[Bug] [Combined] Add clarifying error messages for all VMErrors

movekevin commented 1 year ago

@wrwg added the ability to attach an error message to VMErrors so we should go through and add errors messages to all common errors. Community developers have repeatedly run into the errors and could not debug exactly why an error happens, for example: https://github.com/aptos-labs/aptos-core/issues/8078 https://github.com/aptos-labs/aptos-core/issues/6232

Here's a list of the most common errors that are almost impossible to debug without clear error messages (to be expanded more as more are reported):

[ ] #9999
[ ] CONSTRAINT_NOT_SATISFIED
[x] BACKWARD_INCOMPATIBLE_MODULE_UPDATE
[ ] #9998
[x] RESOURCE_DOES_NOT_EXIST (doesn't say which resource doesn't)
[x] RESOURCE_ALREADY_EXISTS (doesn't say which)
[x] ARITHMETIC_ERROR (doesn't say overflow, underflow or division by zero)

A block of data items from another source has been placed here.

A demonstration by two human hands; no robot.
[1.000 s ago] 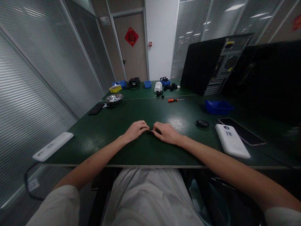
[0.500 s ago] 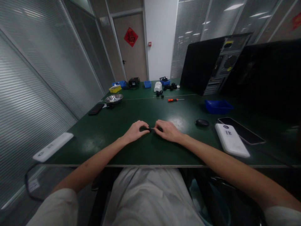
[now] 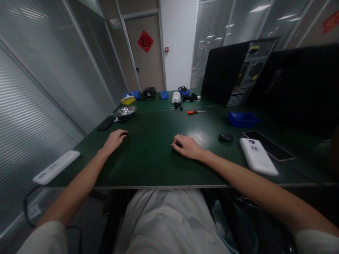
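Note:
My right hand [image 3: 186, 146] rests above the green table [image 3: 148, 158] with its fingers closed in a pinch. From its fingertips a thin, light metallic pin [image 3: 170, 144] sticks out to the left; the part inside the fingers is hidden. Off to the left, my left hand [image 3: 116, 139] is low over the tabletop, its fingers curled together. Whatever it holds, if anything, is covered by the fingers. Beyond the left hand stand a shiny metal bowl [image 3: 126, 111] and a dark phone [image 3: 106, 123], neither touched.
A screwdriver with an orange handle [image 3: 192, 112] lies mid-table. To the right are a blue tray [image 3: 243, 120], a black mouse [image 3: 225, 137], a white power bank [image 3: 258, 157] and a large phone [image 3: 275, 148]. Small black parts [image 3: 191, 97] sit at the back beside a computer case [image 3: 225, 72].
My left hand has parted from the right and moved left, towards the metal bowl. The right hand stays in place with the pin. The whole view has shifted slightly.

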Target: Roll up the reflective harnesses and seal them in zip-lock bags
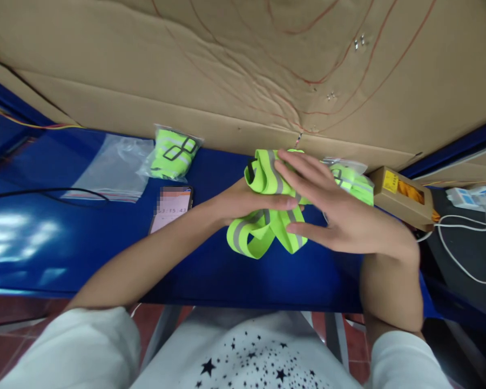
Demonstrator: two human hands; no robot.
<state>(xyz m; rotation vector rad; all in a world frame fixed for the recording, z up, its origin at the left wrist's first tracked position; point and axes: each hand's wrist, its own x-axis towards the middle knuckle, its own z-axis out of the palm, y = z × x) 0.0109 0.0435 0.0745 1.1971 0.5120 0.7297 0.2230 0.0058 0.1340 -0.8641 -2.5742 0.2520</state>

brmataptos commented 1 year ago

Is it possible we can also add a feature (at least when running outside the blockchain) to specify details of errors? For example, LINKER_ERROR can say what function is missing. INCOMPATIBLE_TYPES can tell what the two types are. etc. Can we roll that into this bug or should I file a new one?

movekevin commented 1 year ago

Great idea! The error messages cannot contain a lot of details such as stack traces. Let’s create a separate ticket for that though as I’m also not sure which layer the extra details should be generated - vm, api, or cli

brmataptos commented 1 year ago

Here's an example error that might be made into a test case. This is resulting from an inlining bug, but perhaps it can be converted into .mvir. Btw, if you can identify the problem please let me know.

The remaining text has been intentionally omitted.